A comprehensive section dealing with withholding tax provisions for winnings from online games is proposed to be inserted as section 194BA. The tax is required to be deducted on ‘net winnings’ at the rate prescribed in section 115BBJ i.e., at 30% at the end of the financial year. However, in a case where there is a withdrawal from user account during the financial year, the income-tax shall be deducted at the time of such withdrawal on the net winnings comprised in such withdrawal.

It is also clarified that Net Winnings shall be computed in the prescribed manner and wherever the winnings are wholly in kind or partly in kind and cash winning is not sufficient to meet the full tax liability, the person responsible for paying shall ensure the payment of taxes before releasing the amount of winnings. 

Consequent to the introduction of Section 194BA, Section 194B is proposed to be amended to exclude TDS on online games from its purview.

These amendments shall be effective from July 01, 2023.

Withholding tax on payments covered under section 194B and section 194BB

It is proposed to amend section 194B and 194BB to provide that TDS under these sections shall be on the aggregate of the amounts exceeding Rs 10,000 during the financial year.

This amendment shall be effective from April 01, 2023.

Personal Taxation

Changes in the new Concessional Taxation Regime contained in Section 115BAC for individuals and other specified persons

The Finance Act, 2020 introduced an alternative concessional tax regime under section 115BAC (hereinafter referred to as “New Tax Regime”) for individual and HUF by providing an option to forego certain exemptions and deductions in lieu of concessional tax rates.
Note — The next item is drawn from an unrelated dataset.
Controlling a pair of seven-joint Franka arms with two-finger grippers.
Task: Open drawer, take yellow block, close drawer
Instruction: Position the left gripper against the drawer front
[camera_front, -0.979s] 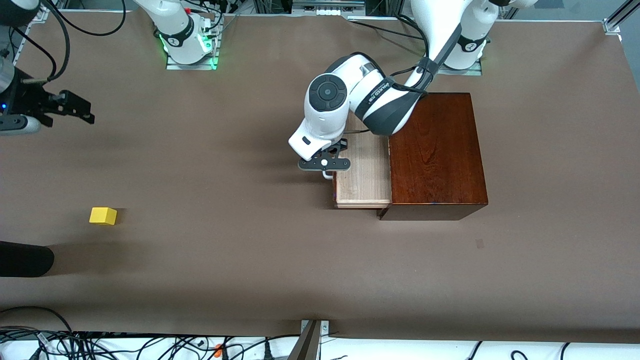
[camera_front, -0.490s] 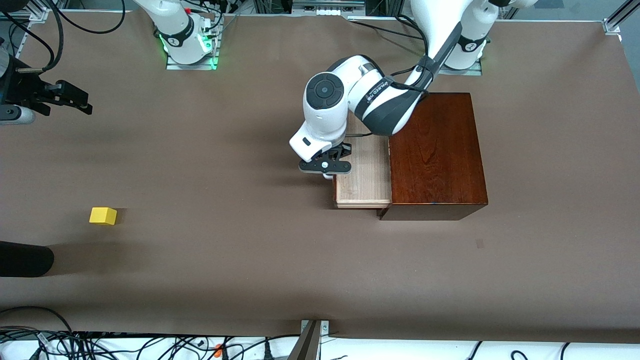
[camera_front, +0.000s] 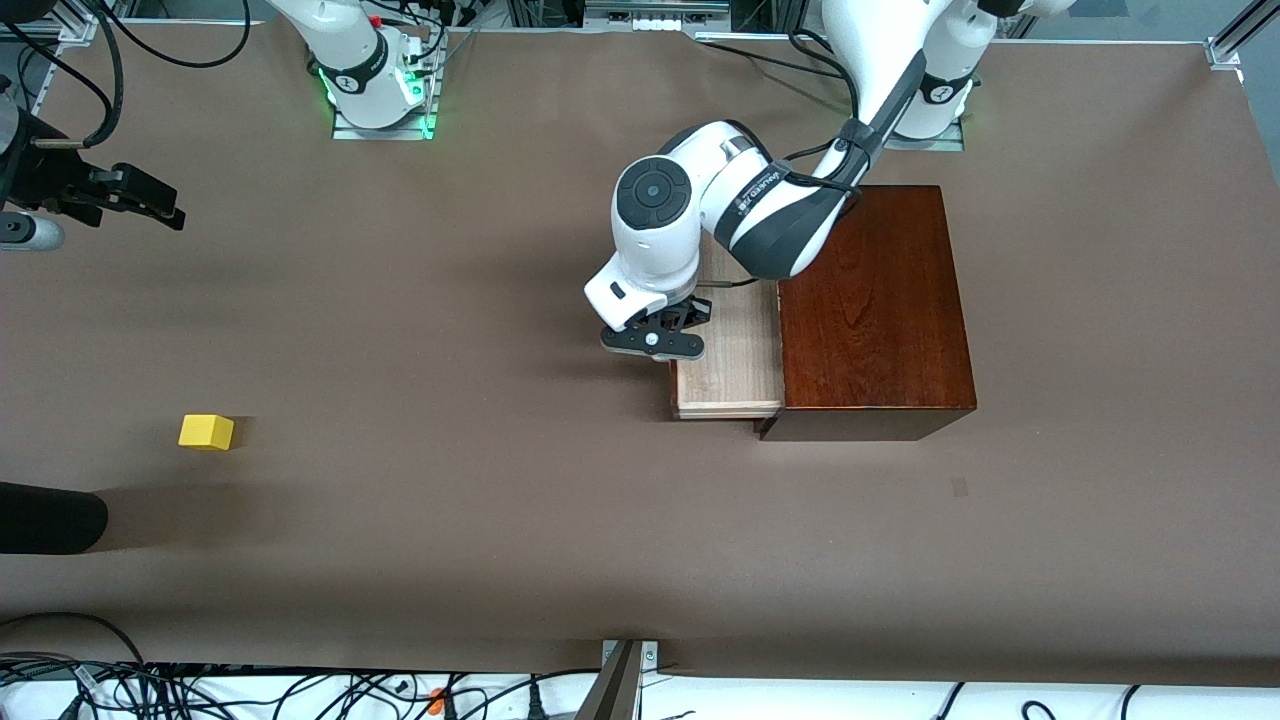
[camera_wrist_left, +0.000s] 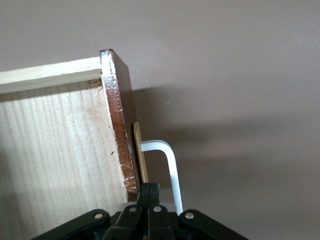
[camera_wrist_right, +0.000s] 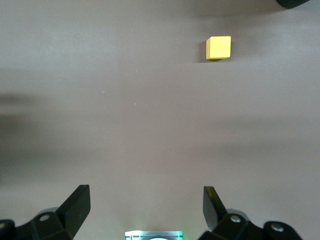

The major deductions/ exemptions required to be foregone under the New Tax Regime were as under:

  1. Standard deduction;

  2. Any deduction under chapter VI-A, except the deduction under sub-section (2) of section 80CCD and section 80JJAA;

  3. Leave Travel Allowance;

  4. House Rent Allowance;

  5. Specific allowances under section 10(14);

  6. Entertainment allowance and employment/ professional tax under section 16;

  7. Interest under section 24 in respect of self-occupied or vacant property referred to in sub-section (2) of section 23;

  8. Deduction on account of family pension;

  9. Other specified deductions pertaining to scientific research, specified businesses.

The option between current tax regime and new tax regime is exercised at the time of filing of return of income within the due date.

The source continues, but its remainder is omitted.